Ник усмехнулся очевидности ответа:
— Треннор?
Элспет кивнула:
— Витраж замурован в одной из его стен.
Они вышли из церкви и заглянули в бар, где Элспет удивила Ника, заказав кружку пива и тарелку сандвичей. После сытного завтрака Ирен Нику есть не хотелось, и он ограничился стаканом минералки. Сделав заказ и усевшись за стол неподалеку от камина, они вернулись к разговору о давно потерянном, но имеющем все шансы объявиться витраже церкви Сент-Неот.
— Неужели ты серьезно — про старинный витраж и все остальное?
— Совершенно серьезно, Ник. — (Где-то между церковью и пабом они начали называть друг друга по имени). — Найти его — давнее и страстное желание мистера Тантриса, во всяком случае, именно так мне было сказано.

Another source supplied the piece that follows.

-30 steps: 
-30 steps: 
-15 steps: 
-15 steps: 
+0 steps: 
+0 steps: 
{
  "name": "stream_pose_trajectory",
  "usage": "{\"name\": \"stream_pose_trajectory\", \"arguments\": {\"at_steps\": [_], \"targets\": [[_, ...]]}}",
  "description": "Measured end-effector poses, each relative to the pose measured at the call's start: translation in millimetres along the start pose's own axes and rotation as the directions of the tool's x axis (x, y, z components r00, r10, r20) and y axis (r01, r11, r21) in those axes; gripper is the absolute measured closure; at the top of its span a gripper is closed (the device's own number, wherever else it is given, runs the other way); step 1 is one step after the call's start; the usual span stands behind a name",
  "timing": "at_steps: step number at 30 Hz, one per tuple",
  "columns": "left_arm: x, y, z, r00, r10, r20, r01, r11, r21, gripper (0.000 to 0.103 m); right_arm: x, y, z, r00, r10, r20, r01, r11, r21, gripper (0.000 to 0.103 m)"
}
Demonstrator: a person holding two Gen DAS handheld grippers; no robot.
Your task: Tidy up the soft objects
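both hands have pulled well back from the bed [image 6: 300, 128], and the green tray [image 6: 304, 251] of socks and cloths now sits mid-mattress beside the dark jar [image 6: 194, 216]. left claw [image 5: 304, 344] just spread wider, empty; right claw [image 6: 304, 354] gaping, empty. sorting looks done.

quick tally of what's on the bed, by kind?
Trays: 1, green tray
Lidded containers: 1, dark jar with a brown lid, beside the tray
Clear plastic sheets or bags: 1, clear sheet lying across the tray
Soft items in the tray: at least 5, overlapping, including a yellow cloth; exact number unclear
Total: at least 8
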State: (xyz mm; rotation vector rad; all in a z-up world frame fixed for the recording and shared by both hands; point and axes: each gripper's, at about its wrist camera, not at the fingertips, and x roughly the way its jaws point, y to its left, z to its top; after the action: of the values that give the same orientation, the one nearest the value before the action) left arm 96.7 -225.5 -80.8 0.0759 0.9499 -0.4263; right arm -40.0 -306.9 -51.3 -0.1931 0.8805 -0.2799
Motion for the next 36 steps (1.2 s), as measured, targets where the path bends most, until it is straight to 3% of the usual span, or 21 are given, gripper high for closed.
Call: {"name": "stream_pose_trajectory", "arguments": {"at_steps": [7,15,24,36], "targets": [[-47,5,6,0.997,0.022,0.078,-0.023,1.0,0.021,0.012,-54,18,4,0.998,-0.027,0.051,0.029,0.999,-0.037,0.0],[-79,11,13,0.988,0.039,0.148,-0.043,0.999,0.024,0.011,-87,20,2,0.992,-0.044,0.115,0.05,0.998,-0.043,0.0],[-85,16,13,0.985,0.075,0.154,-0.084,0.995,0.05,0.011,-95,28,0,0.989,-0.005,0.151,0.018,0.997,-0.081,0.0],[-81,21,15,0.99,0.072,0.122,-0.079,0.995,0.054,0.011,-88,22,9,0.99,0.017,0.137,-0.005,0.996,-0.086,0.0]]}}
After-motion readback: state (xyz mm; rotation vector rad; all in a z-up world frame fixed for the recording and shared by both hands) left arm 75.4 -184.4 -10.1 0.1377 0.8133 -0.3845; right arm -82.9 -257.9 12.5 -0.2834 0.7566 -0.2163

— А твой Тантрис бывал в здешних краях?
— Вероятно. Вообще-то он живет затворником, так что это скорее всего был недолгий, кратковременный визит.
— И он хочет купить Треннор в надежде найти пропавший витраж? Где? В стене? Под полом?
— Дело в том, что шансы довольно высоки. Письмо Бодена практически не оставляет сомнений.
— Особенно если учесть, что Треннор — далеко не маленькое здание. А люди, которые точно знали, где замуровано сокровище, умерли три сотни лет назад.
— Именно поэтому так важно, чтобы в доме не осталось жильцов. Скорее всего нам придется снести не одну стену, прежде чем мы обнаружим желаемое. Перед тем как перевезти витраж в Ландульф, его тщательно упаковали — там около тридцати отдельных панелей, аккуратно завернутых и упрятанных в огромный деревянный сундук. Потом замуровали. Я знаю, что твой дед расширил и перестроил здание, поэтому мы скорее всего говорим о стенах, которые теперь оказались внутри. Все они достаточно толстые, во всяком случае, на первый взгляд. Мне так и не удалось посмотреть дом.